### What you need to do
Go through the following data and transcribe exactly the stretch of lines from the one holding "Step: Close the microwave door" to the one holding "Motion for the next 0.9", both included.

┄┄┄┄┄┄

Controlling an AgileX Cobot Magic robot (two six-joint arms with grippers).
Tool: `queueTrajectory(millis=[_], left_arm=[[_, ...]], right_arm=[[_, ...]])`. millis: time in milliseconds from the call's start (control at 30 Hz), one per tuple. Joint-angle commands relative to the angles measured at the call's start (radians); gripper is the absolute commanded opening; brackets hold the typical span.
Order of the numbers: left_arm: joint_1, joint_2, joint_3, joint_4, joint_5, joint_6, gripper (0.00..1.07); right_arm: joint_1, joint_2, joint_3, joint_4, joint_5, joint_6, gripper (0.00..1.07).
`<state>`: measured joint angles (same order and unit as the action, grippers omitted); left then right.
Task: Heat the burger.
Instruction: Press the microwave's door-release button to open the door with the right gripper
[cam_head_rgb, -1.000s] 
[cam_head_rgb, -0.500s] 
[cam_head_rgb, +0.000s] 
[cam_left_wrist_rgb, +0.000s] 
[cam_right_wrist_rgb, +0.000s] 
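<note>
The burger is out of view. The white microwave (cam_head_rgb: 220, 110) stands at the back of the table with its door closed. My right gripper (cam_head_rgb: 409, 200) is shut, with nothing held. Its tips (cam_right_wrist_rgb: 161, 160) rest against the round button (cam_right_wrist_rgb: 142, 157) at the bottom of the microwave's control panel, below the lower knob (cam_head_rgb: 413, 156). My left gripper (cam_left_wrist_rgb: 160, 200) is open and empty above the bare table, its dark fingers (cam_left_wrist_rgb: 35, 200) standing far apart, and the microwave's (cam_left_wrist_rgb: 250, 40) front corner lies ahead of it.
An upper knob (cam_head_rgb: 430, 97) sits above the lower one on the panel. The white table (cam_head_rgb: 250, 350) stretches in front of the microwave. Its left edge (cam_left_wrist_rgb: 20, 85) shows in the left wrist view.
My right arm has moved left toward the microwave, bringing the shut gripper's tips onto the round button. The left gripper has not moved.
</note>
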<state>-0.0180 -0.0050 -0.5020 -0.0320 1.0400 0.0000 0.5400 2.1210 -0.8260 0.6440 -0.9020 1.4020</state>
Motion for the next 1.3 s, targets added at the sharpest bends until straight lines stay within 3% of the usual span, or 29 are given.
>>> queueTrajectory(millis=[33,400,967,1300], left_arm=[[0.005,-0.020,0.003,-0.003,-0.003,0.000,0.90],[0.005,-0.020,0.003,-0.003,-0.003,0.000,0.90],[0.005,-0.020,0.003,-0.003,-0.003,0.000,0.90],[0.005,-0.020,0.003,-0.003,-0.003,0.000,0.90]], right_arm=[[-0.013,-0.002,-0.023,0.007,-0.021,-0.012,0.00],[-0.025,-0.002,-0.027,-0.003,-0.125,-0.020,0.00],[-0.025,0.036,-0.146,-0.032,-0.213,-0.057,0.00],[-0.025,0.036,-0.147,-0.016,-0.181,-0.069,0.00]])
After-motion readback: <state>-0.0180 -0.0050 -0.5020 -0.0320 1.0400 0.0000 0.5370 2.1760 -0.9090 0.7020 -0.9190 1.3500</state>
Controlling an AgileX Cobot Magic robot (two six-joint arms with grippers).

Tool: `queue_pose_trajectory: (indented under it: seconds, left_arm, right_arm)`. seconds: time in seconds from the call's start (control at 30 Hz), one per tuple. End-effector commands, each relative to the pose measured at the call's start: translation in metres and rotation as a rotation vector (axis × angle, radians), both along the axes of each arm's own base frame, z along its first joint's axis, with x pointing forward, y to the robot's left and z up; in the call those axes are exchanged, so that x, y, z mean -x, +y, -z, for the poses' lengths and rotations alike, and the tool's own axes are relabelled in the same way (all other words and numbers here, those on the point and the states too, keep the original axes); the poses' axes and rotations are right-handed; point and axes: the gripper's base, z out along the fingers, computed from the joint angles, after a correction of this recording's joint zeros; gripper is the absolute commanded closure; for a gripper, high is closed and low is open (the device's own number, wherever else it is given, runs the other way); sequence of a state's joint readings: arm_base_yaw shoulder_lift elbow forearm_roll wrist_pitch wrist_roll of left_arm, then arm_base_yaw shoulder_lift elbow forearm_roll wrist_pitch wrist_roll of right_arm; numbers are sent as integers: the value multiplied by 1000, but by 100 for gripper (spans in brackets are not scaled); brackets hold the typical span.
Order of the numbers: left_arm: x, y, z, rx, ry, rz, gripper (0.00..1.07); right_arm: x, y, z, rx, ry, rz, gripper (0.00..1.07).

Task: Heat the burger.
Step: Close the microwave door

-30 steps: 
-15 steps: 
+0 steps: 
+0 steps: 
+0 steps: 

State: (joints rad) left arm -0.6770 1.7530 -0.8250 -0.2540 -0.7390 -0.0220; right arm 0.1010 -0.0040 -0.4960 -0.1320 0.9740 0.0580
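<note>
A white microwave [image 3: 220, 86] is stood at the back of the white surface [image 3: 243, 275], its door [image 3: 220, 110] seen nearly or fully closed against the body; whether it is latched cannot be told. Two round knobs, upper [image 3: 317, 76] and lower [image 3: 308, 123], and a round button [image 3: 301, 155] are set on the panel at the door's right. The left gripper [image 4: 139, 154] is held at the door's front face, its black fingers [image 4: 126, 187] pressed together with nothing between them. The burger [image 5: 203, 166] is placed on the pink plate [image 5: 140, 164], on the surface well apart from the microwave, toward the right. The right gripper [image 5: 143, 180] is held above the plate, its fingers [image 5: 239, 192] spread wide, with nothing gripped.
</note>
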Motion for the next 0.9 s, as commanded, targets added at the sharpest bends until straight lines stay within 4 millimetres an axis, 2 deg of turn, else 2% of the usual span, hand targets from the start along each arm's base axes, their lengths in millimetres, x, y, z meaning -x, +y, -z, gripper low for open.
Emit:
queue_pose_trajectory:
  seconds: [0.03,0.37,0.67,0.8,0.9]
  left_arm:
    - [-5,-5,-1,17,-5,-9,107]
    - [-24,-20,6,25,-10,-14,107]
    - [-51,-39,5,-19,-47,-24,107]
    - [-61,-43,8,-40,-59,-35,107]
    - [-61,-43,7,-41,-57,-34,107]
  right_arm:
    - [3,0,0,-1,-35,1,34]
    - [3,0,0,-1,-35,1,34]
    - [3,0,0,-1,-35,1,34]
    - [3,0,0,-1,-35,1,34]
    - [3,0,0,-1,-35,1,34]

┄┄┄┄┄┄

### Written response
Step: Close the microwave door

-30 steps: 
-15 steps: 
+0 steps: 
+0 steps: 
+0 steps: 

State: (joints rad) left arm -0.6770 1.7530 -0.8250 -0.2540 -0.7390 -0.0220; right arm 0.1010 -0.0040 -0.4960 -0.1320 0.9740 0.0580
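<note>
A white microwave [image 3: 220, 86] is stood at the back of the white surface [image 3: 243, 275], its door [image 3: 220, 110] seen nearly or fully closed against the body; whether it is latched cannot be told. Two round knobs, upper [image 3: 317, 76] and lower [image 3: 308, 123], and a round button [image 3: 301, 155] are set on the panel at the door's right. The left gripper [image 4: 139, 154] is held at the door's front face, its black fingers [image 4: 126, 187] pressed together with nothing between them. The burger [image 5: 203, 166] is placed on the pink plate [image 5: 140, 164], on the surface well apart from the microwave, toward the right. The right gripper [image 5: 143, 180] is held above the plate, its fingers [image 5: 239, 192] spread wide, with nothing gripped.
</note>
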Motion for the next 0.9 s, as commanded, targets added at the sharpest bends until straight lines stay within 4 millimetres an axis, 2 deg of turn, else 2% of the usual span, hand targets from the start along each arm's base axes, their lengths in millimetres, x, y, z meaning -x, +y, -z, gripper low for open.

This exercise has been fully answered.